The simple solution is to practise defensive driving techniques and apply them at all times. This will help you identify dangerous situations timeously and apply the correct techniques to avoid an accident or damage to your vehicle. We have acquired a reputation for having roads that are slightly “dodgy” with little or no maintenance and this poses a challenge when out in the country on a trip.
The best advice I can give you is to reduce your speed unless you are on a road or highway that you travel regularly and know to be in good condition. This will enable you to stop on time if necessary or take evasive action to move past an obstruction or obstacle. Do not stick to the speed limit if visibility is impaired due to rain, mist or even dust – reduce your speed and use your headlights to make yourself more visible to other motorists.
If travelling at night on secondary roads be aware of animals, as well as unlit vehicles- I advise against night driving unless you are on good sections of national highways – it’s simply not worth the risk.
Pay attention to the road conditions as well as any posted signs that may warn you of obstacles, road works and even high-jacking hotspots. On a long trip, you may drive on a variety of road surfaces and you will have to adapt your driving style accordingly be it on gravel, sand or even tar. Remember that weather plays a role here, with rain or snow a good road may become slippery and treacherous and you will have to reduce speed considerably and may even require 4WD to maintain traction and steering control. The surfaces on gravel and sand roads change a good deal and you should be aware of slippery conditions when the sand is fine and powdery or the road surface is highly corrugated. At Cross Country we want you to travel safely and return home safely, as such we also advise that you see to the following before attempting a long trip,
- Complete a pre-trip inspection before leaving and ensure that your service schedule is up to date before embarking on a long journey.

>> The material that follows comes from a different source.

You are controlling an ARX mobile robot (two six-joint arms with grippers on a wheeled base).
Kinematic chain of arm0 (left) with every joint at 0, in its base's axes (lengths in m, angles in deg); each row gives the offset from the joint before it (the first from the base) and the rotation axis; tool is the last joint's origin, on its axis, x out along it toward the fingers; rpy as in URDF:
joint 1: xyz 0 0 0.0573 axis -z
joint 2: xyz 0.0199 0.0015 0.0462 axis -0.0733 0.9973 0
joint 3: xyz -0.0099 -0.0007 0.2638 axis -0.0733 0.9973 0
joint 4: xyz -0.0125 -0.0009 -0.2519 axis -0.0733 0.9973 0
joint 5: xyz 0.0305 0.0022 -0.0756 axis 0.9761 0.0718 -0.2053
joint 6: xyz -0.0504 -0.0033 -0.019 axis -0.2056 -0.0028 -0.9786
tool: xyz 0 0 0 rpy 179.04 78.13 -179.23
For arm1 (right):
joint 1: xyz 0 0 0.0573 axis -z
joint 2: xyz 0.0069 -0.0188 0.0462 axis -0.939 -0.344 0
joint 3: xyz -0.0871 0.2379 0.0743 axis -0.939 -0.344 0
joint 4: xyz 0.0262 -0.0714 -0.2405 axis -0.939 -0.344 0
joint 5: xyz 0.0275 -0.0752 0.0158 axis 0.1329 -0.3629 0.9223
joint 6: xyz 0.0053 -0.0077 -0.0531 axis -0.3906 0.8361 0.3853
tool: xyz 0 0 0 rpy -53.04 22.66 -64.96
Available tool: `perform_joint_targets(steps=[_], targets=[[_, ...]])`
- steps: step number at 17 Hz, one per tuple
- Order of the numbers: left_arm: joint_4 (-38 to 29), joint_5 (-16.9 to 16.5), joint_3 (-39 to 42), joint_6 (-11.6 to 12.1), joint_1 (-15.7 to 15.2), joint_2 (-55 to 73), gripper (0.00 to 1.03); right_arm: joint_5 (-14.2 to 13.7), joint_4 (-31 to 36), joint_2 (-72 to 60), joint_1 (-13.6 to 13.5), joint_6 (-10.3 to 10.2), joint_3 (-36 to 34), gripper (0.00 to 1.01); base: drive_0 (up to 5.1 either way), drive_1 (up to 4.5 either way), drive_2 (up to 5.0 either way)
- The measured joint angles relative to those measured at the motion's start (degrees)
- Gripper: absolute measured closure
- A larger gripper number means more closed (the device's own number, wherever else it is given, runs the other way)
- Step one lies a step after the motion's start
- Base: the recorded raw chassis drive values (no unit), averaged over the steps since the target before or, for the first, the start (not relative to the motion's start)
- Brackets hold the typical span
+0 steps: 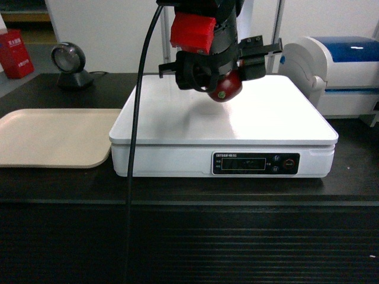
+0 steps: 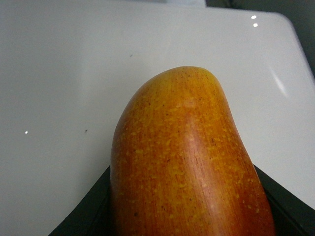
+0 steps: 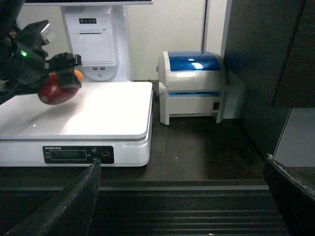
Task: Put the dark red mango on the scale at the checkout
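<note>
The dark red mango (image 1: 225,89) hangs just above the back middle of the white scale (image 1: 237,121), held in my left gripper (image 1: 219,76), which is shut on it. The left wrist view is filled by the mango's (image 2: 187,157) orange-red skin, with the black fingers (image 2: 83,216) at both sides and the scale top (image 2: 74,73) below. The right wrist view shows the mango (image 3: 56,89) over the scale (image 3: 98,115) from the side. My right gripper (image 3: 182,196) is open and empty, low in front of the ribbed checkout (image 3: 197,216) panel.
A beige tray (image 1: 53,136) lies left of the scale on the checkout counter (image 1: 59,186). To the scale's right stands a white-and-blue printer (image 1: 337,71). A round scanner (image 1: 71,65) and a red box (image 1: 15,53) are at the back left. A black cable (image 1: 135,154) hangs down.
</note>
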Motion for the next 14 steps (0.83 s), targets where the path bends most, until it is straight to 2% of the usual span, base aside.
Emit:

- Check the condition of your tyres i.r.o. tread depth and wear as well as tyre pressure, this applies to your spare tyre as well.
- Keep an eye on water and oil levels as well as temperature as you travel.

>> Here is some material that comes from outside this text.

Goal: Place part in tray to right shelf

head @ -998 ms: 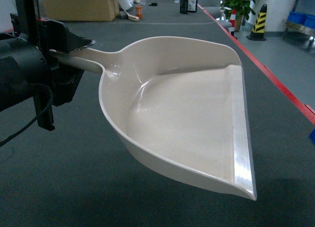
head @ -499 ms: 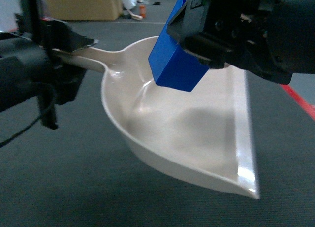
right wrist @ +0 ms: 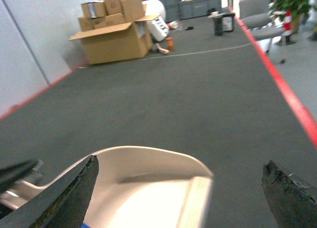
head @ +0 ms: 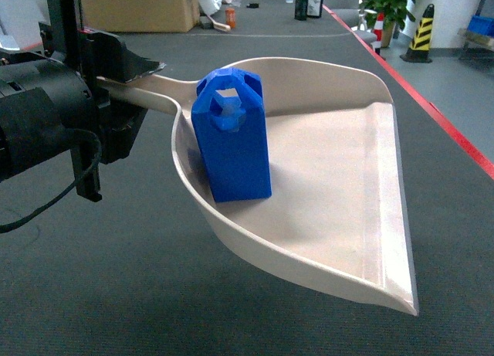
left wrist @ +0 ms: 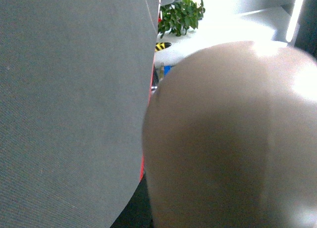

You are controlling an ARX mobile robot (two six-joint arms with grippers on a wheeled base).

- Ensure that you have the necessary tools in the event of a flat as well as a first-aid kit and fire extinguisher.
- Plan your route and stops to ensure that you can refuel regularly and do not violate the curfew that is in place.
- Be aware of the fact that you will more than likely encounter roadblocks, ensure that you have the necessary paperwork as well as identification and a valid drivers licence.

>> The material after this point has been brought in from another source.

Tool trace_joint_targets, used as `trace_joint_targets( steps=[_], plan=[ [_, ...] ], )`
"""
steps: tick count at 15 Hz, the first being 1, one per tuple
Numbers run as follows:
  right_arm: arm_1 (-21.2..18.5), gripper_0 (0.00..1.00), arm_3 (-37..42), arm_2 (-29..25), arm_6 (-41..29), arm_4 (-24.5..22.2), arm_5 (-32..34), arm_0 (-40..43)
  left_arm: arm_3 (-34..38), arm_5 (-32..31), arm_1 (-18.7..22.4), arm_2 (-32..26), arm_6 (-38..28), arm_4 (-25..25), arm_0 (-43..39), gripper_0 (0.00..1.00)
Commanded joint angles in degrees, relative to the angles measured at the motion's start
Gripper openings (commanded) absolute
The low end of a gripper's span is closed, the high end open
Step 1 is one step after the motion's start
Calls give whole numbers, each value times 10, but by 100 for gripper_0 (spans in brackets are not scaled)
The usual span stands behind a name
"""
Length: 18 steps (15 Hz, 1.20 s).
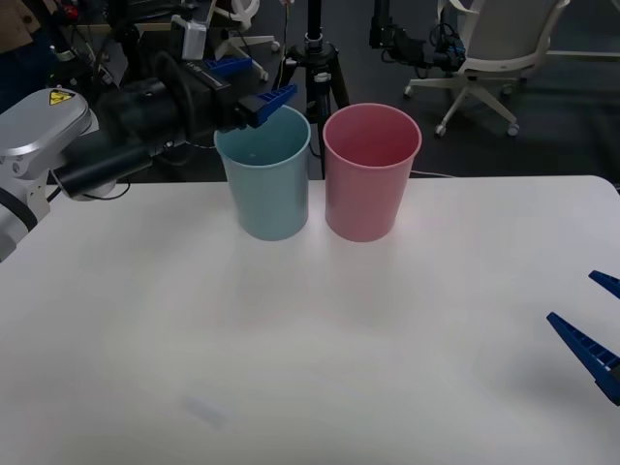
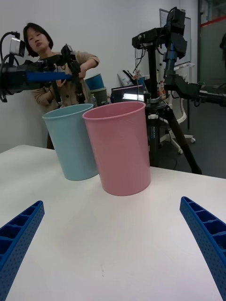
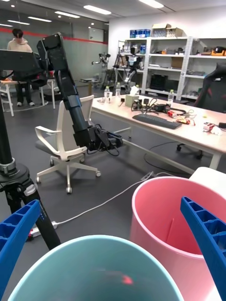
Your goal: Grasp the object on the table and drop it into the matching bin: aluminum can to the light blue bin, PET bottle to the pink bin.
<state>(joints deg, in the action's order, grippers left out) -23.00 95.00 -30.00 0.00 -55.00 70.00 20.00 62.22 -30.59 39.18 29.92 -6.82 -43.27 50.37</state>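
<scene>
Blue ribbed fingers of the left gripper hung spread apart above the rim of the light blue bin, at about eleven o'clock of the white table in the front view, with nothing between them. From the left wrist, those fingers framed the mouth of the light blue bin directly below, and a blurred red patch lay deep inside it; it could have been the aluminum can, though its shape could not be made out. The pink bin stood just beside, its rim close to the blue one.

On the table the two bins stood upright side by side at roughly twelve o'clock, the pink bin toward one o'clock of its neighbour, nearly touching at the rims.

The right gripper rested low at about four o'clock of the table, well apart from the bins, its fingers wide open and holding nothing. Seen from the right wrist, the pink bin stood nearer than the light blue bin, and the left gripper hovered above the latter.
</scene>
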Motion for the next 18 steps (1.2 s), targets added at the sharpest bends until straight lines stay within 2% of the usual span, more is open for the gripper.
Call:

- Maintain the posted speed limits at all times on national roads as you would hate to be pulled over and fined for speeding.
- Observe basic convoy rules if you are in a group of vehicles.
- Pay attention to narrowing of the road due to obstacles, bridges or even cattle grids as you will have to further reduce speed.
- If you are lucky enough to visit a game reserve or national park bear in mind that the wildlife have become accustomed to reduced traffic and may simply take time to cross a road or even take over a section of the road.
- Lastly if you have a load on a roof rack or even a cycle rack ensure that it is adequately secured as well as being secure against possible theft.